Весь этот трудный опыт научил Стэнли прорабатывать материал до съёмок (по легенде, в его библиотеке во время подготовки биографического фильма о Бонапарте насчитывалось 18 000 томов по наполеонистике), подбирать локации, костюмы и декорации (см. титаническая подготовка к «Барри Линдону»), заранее решать технические вопросы (выбор объективов, камер или использования новинки — стедикама). На компромиссы с актёрами Кубрик больше не шёл. Похоже, за это они должны сказать спасибо тоже Дугласу — тот даже водил во время работы над «Спартаком» непослушного режиссёра к собственному психоаналитику, чтобы тот растолковал ему, как трудно быть звездой. Впрочем, на Стэнли могли повлиять и полгода, которые он раньше потратил на разработку «Одноглазых валетов» для Брандо, которых тот в итоге поставил (единственный раз в карьере) сам.

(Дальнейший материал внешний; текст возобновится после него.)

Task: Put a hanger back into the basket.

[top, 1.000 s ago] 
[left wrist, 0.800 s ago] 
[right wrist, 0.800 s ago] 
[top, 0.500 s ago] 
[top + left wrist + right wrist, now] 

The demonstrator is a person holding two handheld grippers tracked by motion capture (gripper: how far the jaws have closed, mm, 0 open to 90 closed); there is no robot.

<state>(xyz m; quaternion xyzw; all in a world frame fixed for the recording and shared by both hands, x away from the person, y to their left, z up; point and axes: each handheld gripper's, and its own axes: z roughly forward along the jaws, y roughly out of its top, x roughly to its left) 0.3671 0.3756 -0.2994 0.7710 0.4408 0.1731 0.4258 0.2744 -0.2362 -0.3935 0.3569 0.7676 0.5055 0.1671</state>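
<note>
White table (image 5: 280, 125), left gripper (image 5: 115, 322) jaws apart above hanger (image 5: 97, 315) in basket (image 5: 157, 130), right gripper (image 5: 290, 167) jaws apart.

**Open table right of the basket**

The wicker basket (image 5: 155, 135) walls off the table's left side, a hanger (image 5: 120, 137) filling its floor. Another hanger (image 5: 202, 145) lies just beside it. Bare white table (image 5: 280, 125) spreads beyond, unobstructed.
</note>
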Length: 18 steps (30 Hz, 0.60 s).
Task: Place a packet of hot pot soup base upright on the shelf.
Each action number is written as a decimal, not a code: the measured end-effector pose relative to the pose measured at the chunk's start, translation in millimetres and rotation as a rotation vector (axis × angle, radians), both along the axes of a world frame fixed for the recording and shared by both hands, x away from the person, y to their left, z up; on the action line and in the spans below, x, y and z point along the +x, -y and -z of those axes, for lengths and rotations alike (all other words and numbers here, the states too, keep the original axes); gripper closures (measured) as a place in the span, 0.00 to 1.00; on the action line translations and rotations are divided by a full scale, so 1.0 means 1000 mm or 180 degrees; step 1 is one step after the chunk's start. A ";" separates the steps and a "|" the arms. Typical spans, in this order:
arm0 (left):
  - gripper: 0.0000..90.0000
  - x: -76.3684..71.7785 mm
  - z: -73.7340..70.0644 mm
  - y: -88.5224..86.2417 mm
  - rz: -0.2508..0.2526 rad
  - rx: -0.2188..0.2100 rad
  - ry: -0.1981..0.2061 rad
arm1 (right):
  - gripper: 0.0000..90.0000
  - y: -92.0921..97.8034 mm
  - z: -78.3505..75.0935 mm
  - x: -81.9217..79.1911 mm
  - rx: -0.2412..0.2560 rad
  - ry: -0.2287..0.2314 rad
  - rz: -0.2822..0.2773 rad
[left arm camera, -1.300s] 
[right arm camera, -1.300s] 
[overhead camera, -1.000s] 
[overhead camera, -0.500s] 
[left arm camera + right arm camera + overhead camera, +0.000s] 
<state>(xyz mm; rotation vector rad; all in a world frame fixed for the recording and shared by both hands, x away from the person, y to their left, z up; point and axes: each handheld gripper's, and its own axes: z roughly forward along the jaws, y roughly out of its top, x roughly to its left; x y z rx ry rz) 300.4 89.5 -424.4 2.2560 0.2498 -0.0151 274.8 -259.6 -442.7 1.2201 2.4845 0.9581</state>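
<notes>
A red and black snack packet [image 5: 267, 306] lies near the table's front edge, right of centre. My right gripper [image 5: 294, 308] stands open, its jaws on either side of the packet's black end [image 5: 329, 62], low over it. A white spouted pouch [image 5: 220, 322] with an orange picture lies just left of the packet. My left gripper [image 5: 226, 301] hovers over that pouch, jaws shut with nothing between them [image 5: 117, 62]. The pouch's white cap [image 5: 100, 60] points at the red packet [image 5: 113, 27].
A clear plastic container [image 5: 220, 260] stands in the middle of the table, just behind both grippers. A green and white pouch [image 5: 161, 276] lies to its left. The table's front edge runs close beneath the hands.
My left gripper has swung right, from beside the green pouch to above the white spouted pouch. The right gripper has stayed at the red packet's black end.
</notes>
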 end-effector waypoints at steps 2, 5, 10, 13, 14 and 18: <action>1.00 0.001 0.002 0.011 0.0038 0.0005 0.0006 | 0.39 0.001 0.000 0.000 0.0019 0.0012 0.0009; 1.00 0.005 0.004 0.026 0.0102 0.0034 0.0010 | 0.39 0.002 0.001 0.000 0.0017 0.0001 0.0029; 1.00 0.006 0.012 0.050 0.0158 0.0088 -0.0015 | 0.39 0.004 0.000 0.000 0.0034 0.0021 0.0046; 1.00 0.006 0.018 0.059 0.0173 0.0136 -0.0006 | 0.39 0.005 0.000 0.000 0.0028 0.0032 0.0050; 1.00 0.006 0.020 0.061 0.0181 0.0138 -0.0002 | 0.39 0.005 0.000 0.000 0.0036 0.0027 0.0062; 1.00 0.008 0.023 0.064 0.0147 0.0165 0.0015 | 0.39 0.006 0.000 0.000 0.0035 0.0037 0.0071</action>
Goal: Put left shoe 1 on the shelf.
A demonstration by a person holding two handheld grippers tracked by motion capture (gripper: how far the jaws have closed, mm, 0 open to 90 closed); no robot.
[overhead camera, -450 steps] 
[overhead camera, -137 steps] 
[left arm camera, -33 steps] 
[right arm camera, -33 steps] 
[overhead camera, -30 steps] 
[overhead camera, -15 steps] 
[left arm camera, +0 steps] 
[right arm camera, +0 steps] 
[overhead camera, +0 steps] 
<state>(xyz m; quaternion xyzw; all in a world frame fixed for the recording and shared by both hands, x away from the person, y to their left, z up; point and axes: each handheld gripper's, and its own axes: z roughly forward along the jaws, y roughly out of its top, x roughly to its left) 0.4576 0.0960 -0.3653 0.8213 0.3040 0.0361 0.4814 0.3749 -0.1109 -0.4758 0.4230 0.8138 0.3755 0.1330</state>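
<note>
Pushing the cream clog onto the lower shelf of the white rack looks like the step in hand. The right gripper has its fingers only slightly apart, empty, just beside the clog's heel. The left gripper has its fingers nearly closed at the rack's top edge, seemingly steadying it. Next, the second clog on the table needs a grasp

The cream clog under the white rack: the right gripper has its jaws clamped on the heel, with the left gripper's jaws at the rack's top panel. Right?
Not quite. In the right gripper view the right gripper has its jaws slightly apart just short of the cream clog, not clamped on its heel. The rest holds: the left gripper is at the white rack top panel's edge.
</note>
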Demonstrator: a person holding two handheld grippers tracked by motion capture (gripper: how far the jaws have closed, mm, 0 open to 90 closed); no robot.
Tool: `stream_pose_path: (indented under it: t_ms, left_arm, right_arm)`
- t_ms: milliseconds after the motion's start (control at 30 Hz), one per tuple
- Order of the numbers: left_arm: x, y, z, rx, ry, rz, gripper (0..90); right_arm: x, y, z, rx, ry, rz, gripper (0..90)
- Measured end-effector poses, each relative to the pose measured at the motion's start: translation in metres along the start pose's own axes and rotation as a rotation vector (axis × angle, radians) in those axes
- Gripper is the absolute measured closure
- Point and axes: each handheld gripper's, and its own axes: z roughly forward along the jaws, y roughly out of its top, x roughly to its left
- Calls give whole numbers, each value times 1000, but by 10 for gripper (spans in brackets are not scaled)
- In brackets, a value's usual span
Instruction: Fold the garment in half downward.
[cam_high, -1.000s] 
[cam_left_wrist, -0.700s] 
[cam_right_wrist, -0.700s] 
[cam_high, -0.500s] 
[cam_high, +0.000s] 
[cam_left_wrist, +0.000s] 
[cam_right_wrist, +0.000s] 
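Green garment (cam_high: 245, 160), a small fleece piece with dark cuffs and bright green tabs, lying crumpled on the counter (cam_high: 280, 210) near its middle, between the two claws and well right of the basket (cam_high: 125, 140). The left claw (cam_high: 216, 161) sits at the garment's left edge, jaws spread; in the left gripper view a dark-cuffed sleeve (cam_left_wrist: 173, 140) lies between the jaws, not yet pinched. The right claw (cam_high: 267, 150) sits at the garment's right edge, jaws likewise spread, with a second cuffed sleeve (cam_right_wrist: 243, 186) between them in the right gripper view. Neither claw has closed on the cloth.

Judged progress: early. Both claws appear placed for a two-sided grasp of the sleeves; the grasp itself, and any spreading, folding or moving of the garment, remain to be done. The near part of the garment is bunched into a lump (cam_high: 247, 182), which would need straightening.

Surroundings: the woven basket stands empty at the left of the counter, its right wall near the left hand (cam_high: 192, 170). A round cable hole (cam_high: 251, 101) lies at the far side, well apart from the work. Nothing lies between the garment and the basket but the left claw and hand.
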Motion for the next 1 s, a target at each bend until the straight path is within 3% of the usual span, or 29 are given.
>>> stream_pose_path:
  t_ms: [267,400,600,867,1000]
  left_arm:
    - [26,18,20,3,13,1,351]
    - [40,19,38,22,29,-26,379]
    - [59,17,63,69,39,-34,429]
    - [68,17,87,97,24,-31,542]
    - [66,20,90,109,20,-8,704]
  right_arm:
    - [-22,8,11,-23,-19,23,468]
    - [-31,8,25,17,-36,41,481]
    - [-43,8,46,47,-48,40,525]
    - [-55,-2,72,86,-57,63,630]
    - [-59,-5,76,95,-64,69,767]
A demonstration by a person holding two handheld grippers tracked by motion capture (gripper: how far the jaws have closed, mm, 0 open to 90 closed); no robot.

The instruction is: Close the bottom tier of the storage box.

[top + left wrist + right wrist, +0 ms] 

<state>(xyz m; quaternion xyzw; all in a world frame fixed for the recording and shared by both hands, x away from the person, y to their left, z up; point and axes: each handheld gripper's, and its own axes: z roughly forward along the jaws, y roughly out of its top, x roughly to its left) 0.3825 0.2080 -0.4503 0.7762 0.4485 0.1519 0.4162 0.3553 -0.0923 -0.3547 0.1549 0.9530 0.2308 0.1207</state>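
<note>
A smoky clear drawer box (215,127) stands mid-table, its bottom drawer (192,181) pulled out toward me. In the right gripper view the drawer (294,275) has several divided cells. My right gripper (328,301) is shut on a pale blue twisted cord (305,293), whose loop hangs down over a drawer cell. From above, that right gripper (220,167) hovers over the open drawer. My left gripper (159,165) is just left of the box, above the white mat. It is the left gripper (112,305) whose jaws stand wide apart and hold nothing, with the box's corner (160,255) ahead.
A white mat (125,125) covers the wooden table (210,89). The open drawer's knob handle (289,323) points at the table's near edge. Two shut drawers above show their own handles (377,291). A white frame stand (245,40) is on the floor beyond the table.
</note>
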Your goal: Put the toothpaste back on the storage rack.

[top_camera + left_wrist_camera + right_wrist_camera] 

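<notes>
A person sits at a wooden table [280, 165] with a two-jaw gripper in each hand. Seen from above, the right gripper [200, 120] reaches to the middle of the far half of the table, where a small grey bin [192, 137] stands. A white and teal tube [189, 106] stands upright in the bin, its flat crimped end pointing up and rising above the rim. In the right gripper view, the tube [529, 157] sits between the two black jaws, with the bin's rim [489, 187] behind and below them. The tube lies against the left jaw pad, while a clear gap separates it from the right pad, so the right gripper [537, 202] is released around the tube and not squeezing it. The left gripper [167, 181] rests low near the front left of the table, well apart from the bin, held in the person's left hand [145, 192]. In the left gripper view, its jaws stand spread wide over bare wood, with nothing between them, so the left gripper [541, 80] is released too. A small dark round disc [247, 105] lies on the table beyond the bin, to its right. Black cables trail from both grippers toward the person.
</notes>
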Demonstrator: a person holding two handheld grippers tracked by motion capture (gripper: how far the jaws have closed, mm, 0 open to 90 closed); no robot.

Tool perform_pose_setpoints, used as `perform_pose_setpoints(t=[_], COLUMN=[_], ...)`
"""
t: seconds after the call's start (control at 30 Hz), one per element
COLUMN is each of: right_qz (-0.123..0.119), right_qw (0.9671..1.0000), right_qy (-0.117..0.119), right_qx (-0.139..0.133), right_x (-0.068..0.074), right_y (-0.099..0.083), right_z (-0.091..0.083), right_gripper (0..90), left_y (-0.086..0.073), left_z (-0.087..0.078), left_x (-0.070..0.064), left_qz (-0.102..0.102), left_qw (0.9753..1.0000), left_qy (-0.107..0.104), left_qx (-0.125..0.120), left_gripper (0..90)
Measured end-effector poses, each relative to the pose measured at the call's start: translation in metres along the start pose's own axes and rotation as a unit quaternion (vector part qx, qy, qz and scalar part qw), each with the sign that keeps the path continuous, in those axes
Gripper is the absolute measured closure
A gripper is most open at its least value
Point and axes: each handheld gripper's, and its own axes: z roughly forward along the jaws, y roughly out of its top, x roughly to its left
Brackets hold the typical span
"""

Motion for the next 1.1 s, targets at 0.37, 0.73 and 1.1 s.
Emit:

Точно повлияли и цензурные ограничения, которые накладывал кодекс Хейса, — чтобы избежать проблем, из «Спартака» убрали даже намёки на фривольность. Как будто в отместку за это Кубрик решил взяться в следующий раз за экранизацию скандальной «Лолиты». Хотя, возможно, это была хитрая попытка избавиться от контракта с Дугласом — тот отпустил дерзкого режиссёра, чтобы не иметь отношения к такому материалу (возможно, и по личным, а не только репутационным мотивам).
И лучшим местом, где есть специалисты, но нет диктата студий и звёзд, попроще с цензурой и не придётся учить новый язык, оказалась Англия. Характерно, что Спилберг, будучи фанатом Кубрика, на определённом этапе карьеры повторит путь кумира (и даже снимет осиротевший после его смерти «Искусственный интеллект»), но кубриковской полноты власти над фильмом всё же не получит даже он.
Кубрик, по сути, так и останется единственным режиссёром, который снимал большие фильмы исключительно так, как хотел он сам, проектируя их годами, как большие инженерные проекты, и не идя на компромиссы. Это сделало его кумиром для многих молодых режиссёров. Хотя это же сделало многие из его фильмов слишком стерильными, как шахматные этюды от великого чемпиона. И похоже, что всё это не только благодаря самому Стэнли, но и из-за Кирка.